Friday, August 1, 2008

A Gut-Check for Church Planters

My wife and I just moved to the lovely San Francisco-Bay Area (Oakland to be specific). We would like to plant a church somewhere in the East Bay in the next 5 years or so. In preparation, I've been trying to take a long and sober look at myself to discern whether I'm ready for this endeavor. One resource that's helped me considerably in preparing to plant is from Scott Thomas over at Acts 29. He gives a fairly exhaustive overview of what it takes to be a church planter, and offers some good tools for self-diagnosis. I found his 20 Characteristics of a Church Planter to be particularly helpful...and sobering. Hopefully all you aspiring church planters out there find this helpful as well.

1. Am I a Christian? (Integrity is the number one value of a church planter).
This seems like an obvious characteristic. However, some men grow up in churches and are led to believe that they placed their faith in Jesus for salvation while they lack a personal relationship with Jesus. Jesus said that we must be born again or regenerated by the Spirit of God (John 3:16). It is possible that a man could build a church and not be a Christian, but it is not advised.

2. Am I passionately in love with Jesus and is He the Lord of every area of my life? (Personal spiritual dynamics is the second most important area) The gospel must be evidently at work in every area of a church planter’s life: personally, maritally,
domestically, sexually, financially, physically, relationally and ministerially. We are sinners who need forgiveness through repentance and confession. We have to practice this daily as examples of the gospel.

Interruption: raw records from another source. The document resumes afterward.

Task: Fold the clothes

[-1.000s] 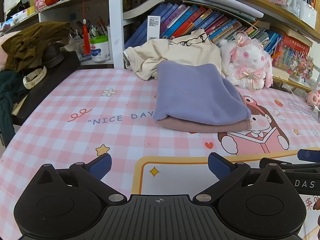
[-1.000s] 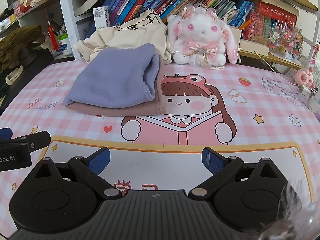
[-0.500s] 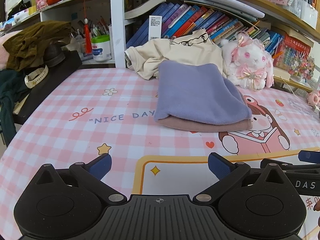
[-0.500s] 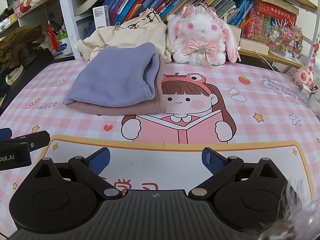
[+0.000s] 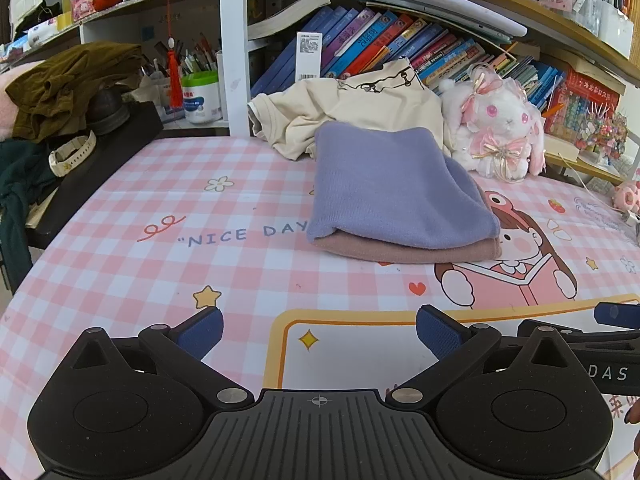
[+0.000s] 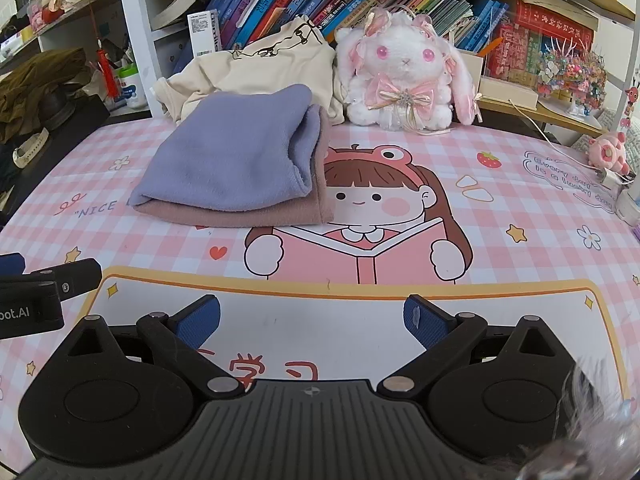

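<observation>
A folded lavender garment (image 5: pixel 396 188) (image 6: pixel 236 160) lies on top of a folded dusty-pink one (image 5: pixel 404 250) (image 6: pixel 248 216) in the middle of the pink checked table mat. Behind them a crumpled cream shirt (image 5: pixel 352 108) (image 6: pixel 260 68) leans against the books. My left gripper (image 5: pixel 319 334) hovers open over the mat's near edge, well short of the stack, nothing between its fingers. My right gripper (image 6: pixel 311 320) is open too, beside the left and just as far back; the left one's finger (image 6: pixel 60 280) shows at that view's left edge.
A white plush rabbit (image 6: pixel 404 72) sits right of the clothes. Bookshelves (image 5: pixel 380 44) line the back. An olive garment (image 5: pixel 68 80), dark clothes and a watch (image 5: pixel 72 154) pile up at the left edge. A cable and a small pink toy (image 6: pixel 608 152) lie at far right.
Both views have shifted very slightly; the folded stack and the cream shirt stay where they were. Both grippers remain open.
</observation>
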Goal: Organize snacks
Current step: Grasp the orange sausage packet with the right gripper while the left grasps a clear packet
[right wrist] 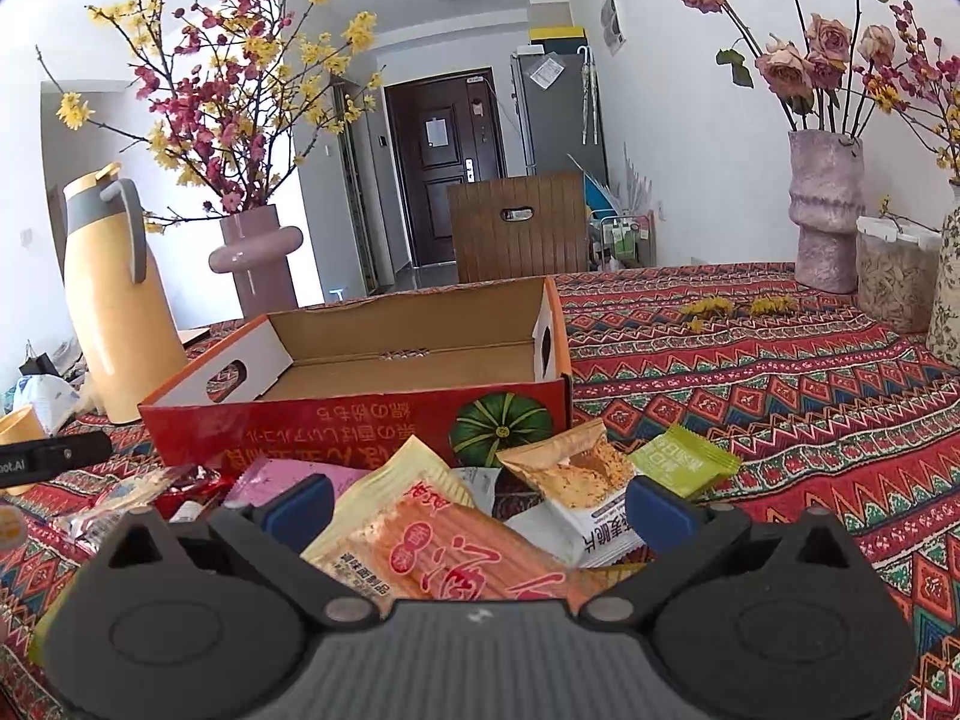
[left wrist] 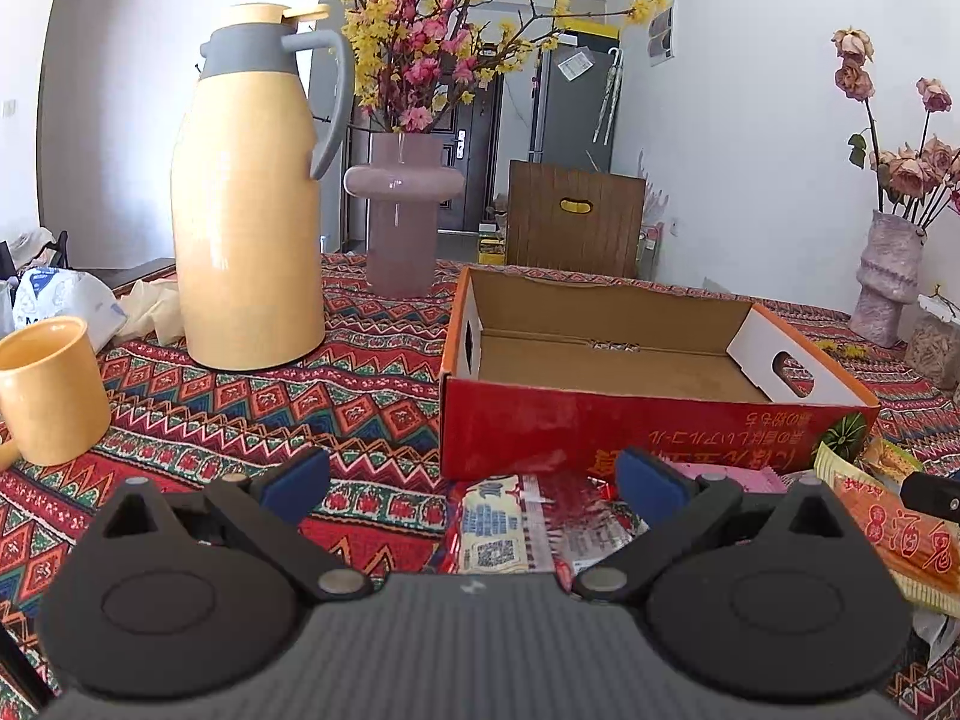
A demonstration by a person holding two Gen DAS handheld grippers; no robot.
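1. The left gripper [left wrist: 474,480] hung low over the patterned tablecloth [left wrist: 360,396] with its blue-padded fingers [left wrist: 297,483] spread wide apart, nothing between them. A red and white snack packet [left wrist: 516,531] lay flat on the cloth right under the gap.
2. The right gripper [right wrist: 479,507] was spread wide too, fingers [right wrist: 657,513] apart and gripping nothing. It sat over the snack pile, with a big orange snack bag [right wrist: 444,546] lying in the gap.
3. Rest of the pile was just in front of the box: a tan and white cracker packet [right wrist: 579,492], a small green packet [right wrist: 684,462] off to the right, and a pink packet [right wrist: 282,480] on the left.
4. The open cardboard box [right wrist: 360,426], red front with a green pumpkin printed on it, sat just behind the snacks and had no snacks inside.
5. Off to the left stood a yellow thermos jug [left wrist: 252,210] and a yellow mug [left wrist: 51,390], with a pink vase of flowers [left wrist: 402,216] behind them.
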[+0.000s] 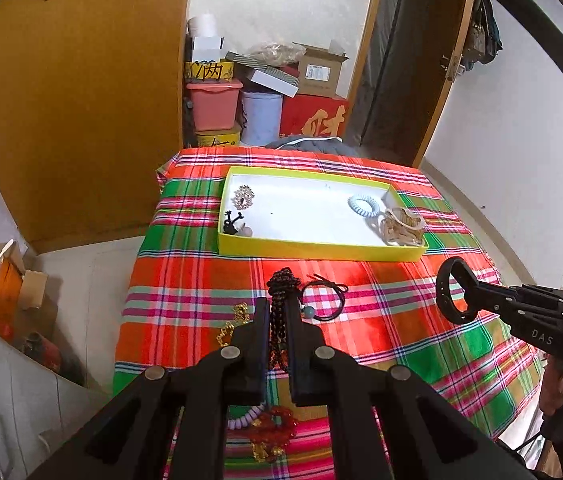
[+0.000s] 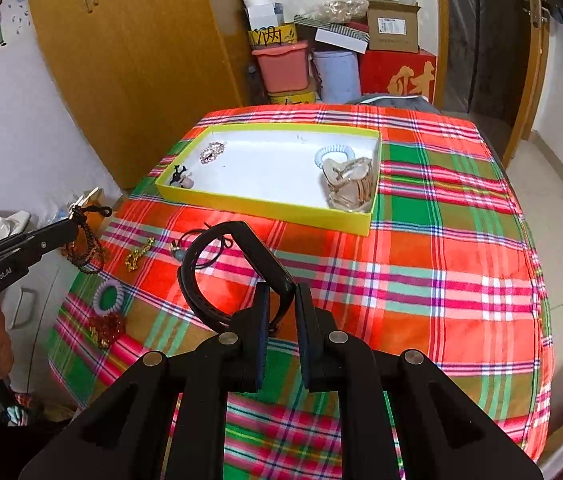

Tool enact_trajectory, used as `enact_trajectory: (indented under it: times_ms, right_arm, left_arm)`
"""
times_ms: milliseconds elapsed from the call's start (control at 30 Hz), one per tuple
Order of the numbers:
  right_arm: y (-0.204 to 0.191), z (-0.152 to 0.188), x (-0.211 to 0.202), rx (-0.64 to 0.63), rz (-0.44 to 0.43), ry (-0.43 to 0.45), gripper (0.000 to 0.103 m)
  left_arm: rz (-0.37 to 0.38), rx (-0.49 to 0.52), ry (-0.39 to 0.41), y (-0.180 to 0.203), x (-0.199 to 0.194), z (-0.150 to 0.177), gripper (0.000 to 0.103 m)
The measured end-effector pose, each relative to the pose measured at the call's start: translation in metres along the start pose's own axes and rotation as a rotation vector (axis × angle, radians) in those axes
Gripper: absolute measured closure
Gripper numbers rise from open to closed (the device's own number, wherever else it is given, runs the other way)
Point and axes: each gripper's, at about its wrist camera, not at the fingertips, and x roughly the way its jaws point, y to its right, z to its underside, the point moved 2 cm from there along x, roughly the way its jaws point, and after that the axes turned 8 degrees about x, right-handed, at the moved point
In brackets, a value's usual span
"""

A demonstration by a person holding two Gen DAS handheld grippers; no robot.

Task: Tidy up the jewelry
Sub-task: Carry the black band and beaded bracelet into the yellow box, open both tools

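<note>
My left gripper [image 1: 277, 304] is shut on a dark beaded string [image 1: 279, 312] and holds it above the plaid cloth; the beads hang down between its fingers. In the right wrist view the left gripper [image 2: 69, 224] sits at the far left with the beaded string [image 2: 81, 248] dangling. My right gripper [image 2: 283, 296] is shut on a black wristband [image 2: 217, 276], also lifted; from the left it appears as the right gripper [image 1: 477, 292] with the wristband [image 1: 455, 292]. A yellow tray [image 1: 321, 248] [image 2: 265, 208] lies beyond both, holding a rhinestone clip [image 1: 243, 196], a blue coil tie [image 1: 363, 205] and beige clips [image 1: 403, 226].
On the cloth lie a black hair tie [image 1: 323, 298], a gold chain [image 2: 139, 254], a lilac coil tie [image 2: 107, 298] and a red bead bracelet [image 2: 107, 328]. A wooden wardrobe [image 1: 81, 100] stands left, stacked boxes [image 1: 261, 92] behind the table, a door [image 2: 521, 60] right.
</note>
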Motion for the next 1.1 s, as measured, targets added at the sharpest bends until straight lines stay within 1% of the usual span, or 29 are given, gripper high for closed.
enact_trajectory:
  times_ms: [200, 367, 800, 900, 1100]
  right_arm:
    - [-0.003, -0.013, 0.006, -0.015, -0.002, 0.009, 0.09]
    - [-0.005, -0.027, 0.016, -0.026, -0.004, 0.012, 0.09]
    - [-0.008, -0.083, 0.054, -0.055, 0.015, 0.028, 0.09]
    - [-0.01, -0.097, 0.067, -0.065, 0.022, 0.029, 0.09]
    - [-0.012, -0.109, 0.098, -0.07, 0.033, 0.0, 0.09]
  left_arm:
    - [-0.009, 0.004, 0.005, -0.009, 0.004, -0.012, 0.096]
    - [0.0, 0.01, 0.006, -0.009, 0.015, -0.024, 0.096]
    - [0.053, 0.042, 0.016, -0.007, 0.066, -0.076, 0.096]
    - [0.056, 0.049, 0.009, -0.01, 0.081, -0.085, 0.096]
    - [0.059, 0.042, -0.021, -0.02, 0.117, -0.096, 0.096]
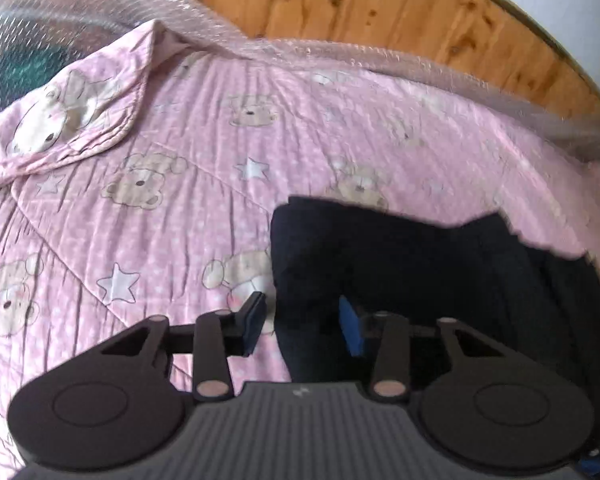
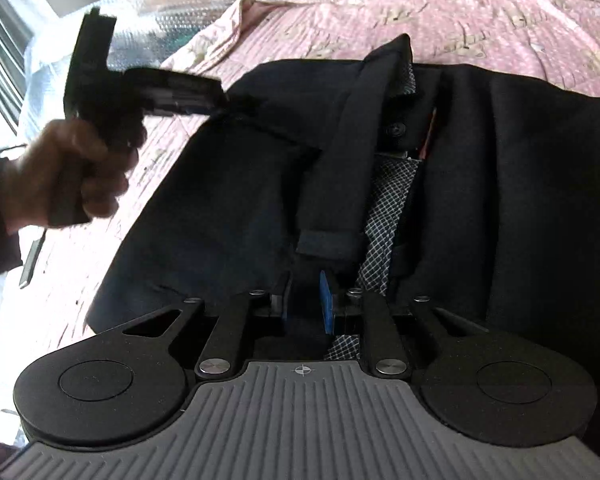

3. Do I believe His word and does it affect my life deeply? It's not enough to just have good sermon material; it has to flow from your heart. The Word needs to
speak to you, and you need to preach out of the abundance of his Word.

4. Am I Spirit-filled, Spirit-directed, Spirit-led and Spirit-controlled? (Acts 1:8)
We are eager to be witnesses, but we have tendencies to lean on our own ideas and abilities apart from the Spirit of God. The church planter needs to be an empowered man. The Spirit needs to be working in and through him and be dripping out. Jesus accomplished work on this earth through the power of the Holy Spirit. The Spirit descended upon Jesus and rested or remained on Him (Matt. 3:16). Luke 4 said that Jesus was full of the Holy Spirit, was led by the Spirit, and began His ministry in
Galilee in the power of the Spirit and preached with the Spirit of the Lord upon Him. He rejoiced in the Spirit (Luke 10:21) and promised the Spirit to those who asked the father (Luke 11:13). The Holy Spirit longs to empower us to do our work as a missionary-church planter to the ends of the earth.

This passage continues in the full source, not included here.